1

I have a model that I've used MSE as the accuracy metric. After reading this article on calculating prediction intervals using MSE I looked around for other resources.

I then found this PDF from Wharton that suggests y_hat +/- 2 * RMSE forms a prediction interval for y. However it doesn't tell me what percent prediction interval this is. Is this the 95% prediction interval for y_hat?

As a result I'm a little confused on how to derive the right formula for a N% prediction interval given the RMSE or MSE of the model. Could anyone point me to the right resources, or show me how to derive the formula for this, so I can actually understand how they've arrived at what seems like two different formulas?

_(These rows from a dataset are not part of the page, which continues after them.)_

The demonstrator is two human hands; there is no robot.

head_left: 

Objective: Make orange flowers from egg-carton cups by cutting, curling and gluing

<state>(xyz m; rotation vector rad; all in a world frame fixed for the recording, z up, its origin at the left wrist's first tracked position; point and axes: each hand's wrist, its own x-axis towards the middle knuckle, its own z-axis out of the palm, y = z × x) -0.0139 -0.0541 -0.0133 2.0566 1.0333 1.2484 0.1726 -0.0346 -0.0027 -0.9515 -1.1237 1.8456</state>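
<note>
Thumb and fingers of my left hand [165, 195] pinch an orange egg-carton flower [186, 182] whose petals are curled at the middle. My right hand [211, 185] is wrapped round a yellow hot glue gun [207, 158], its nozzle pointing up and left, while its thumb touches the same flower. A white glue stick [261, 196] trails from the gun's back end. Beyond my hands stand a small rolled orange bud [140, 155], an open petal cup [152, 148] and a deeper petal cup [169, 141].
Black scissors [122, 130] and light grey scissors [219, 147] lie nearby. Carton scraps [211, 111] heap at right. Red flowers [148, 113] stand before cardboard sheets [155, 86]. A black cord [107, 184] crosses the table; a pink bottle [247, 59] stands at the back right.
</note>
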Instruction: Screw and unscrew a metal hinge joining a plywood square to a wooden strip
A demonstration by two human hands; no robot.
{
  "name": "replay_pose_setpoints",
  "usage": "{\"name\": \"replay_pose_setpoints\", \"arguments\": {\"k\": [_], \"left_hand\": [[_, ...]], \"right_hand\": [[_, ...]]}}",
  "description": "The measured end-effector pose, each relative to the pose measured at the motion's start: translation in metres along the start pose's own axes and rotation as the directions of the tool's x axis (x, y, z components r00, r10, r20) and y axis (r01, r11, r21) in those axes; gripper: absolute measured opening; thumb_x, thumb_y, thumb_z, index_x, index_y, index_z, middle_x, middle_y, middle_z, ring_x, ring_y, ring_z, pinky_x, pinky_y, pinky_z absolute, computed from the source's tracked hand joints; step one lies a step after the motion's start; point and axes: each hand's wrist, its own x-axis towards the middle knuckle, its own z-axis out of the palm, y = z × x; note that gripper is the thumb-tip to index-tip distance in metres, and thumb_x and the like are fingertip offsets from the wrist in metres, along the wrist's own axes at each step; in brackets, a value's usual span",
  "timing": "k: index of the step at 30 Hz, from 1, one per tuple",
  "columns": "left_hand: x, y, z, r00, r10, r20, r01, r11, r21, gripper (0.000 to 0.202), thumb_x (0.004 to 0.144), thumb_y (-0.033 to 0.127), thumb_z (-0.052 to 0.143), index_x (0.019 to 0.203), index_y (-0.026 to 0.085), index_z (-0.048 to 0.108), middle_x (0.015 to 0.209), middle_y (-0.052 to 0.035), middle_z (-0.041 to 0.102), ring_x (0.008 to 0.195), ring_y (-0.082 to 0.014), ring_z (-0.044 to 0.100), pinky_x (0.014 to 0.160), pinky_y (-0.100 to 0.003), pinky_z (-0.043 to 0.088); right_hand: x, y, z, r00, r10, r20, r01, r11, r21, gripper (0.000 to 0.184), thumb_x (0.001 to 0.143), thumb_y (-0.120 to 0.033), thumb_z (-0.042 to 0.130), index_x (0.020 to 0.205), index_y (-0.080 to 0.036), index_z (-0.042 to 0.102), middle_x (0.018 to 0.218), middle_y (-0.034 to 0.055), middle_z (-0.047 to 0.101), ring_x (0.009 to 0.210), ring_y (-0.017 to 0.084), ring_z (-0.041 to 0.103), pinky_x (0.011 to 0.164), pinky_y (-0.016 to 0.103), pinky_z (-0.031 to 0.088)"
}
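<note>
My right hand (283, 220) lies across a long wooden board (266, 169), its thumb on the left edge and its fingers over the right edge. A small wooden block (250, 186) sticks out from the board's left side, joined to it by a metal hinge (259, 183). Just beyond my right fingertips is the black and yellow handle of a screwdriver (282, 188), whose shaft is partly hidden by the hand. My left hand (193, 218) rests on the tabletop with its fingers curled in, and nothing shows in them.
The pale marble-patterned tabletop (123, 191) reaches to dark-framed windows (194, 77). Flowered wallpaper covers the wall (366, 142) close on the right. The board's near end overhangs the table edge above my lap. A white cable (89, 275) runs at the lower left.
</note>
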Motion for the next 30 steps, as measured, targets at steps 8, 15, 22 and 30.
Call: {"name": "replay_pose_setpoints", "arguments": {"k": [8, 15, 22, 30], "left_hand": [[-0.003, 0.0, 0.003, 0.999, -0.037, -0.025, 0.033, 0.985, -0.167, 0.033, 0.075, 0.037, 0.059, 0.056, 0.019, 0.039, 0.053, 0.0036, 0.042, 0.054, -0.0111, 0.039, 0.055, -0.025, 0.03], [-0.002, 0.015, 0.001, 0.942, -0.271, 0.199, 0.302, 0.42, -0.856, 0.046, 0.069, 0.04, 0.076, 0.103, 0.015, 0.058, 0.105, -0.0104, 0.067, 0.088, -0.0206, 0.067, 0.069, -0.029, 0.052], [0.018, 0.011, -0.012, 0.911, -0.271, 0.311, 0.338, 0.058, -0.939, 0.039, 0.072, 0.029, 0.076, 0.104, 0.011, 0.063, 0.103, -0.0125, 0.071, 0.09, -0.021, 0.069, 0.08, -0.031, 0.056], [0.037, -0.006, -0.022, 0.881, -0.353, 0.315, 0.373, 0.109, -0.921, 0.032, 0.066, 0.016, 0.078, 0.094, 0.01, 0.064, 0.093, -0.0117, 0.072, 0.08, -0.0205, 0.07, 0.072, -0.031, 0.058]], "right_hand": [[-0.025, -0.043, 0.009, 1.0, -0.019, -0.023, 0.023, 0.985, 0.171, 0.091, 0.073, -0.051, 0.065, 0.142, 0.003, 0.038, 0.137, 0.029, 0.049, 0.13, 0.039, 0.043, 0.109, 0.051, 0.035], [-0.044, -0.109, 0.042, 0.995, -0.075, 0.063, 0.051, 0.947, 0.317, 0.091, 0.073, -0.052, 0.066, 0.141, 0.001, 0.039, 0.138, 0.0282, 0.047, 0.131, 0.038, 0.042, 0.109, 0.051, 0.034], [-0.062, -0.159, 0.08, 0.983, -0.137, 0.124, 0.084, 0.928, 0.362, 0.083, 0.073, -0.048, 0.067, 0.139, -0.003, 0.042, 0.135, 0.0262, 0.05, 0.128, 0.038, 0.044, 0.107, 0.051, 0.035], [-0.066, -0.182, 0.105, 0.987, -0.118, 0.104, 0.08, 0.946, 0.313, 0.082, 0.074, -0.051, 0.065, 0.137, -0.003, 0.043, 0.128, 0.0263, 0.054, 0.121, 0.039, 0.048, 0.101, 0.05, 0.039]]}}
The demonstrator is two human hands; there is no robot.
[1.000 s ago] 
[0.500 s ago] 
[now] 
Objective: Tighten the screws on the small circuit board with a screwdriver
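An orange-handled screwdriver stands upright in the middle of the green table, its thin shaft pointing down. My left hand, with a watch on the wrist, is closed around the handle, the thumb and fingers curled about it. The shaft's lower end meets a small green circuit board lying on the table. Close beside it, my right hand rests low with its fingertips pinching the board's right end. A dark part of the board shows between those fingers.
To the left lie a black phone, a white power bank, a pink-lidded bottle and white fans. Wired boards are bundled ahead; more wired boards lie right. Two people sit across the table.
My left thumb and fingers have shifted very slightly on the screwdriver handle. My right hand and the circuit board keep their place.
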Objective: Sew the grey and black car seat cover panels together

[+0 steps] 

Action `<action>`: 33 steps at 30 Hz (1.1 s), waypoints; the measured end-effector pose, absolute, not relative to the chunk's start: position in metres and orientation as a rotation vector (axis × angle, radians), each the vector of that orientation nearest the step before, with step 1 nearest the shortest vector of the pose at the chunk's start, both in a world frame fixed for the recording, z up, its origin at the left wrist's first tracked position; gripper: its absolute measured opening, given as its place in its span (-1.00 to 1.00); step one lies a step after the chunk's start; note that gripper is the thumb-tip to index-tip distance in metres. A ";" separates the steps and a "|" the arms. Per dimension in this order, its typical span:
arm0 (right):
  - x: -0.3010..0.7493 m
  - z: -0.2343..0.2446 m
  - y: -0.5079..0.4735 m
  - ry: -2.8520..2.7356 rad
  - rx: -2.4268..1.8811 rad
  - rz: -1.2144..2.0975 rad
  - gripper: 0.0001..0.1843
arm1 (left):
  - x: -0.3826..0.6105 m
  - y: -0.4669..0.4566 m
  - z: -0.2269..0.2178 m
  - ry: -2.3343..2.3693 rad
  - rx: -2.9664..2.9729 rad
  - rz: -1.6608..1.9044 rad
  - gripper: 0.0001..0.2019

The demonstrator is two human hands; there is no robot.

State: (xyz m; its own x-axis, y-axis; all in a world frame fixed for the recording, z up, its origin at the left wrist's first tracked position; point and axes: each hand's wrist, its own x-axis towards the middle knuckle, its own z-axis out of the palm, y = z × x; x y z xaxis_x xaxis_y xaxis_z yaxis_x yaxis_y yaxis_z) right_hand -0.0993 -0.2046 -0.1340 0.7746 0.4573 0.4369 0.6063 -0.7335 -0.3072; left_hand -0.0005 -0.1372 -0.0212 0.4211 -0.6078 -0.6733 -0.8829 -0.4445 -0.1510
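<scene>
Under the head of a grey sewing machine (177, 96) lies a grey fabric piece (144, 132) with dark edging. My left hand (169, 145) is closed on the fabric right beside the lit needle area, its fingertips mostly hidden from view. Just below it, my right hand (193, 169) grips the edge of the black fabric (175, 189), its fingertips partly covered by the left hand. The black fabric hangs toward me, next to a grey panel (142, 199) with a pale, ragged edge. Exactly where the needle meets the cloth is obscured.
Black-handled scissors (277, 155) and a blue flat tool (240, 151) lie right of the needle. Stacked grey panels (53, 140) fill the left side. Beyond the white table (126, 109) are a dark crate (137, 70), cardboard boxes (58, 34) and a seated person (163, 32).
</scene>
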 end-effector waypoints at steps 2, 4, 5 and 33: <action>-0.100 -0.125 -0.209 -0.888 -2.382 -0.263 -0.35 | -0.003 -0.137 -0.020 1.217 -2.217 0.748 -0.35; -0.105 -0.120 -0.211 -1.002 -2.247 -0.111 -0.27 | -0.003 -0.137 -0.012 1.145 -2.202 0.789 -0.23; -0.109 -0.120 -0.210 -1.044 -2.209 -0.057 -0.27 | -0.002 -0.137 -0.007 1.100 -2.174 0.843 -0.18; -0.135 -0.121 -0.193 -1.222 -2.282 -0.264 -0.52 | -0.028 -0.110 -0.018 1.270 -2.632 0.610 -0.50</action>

  • That reference isn't quite right. It is making some (unstated) approximations, presumably to address an audience that might be confused by a full and accurate account of a prediction interval. Correct formulas are provided in several threads here, such as http://stats.stackexchange.com/questions/9131. They are needed in any situation where the fitted curve has appreciable uncertainty. – whuber Nov 25 '16 at 20:37
  • @whuber would you be willing to outline those unstated approximations in a comment or answer for completeness sake? –  Nov 25 '16 at 20:46
  • I already have: the approximation completely ignores uncertainty in the fitted curve. – whuber Nov 25 '16 at 20:48

1 Answers1

2

To your first question: Wharton does give the ~95% confidence interval. You know this because the formula requires a quantile to be multiplied by a standard error. In this case the quantile represented is 2, which corresponds roughly to ( 1.96 ) a 95% C.I.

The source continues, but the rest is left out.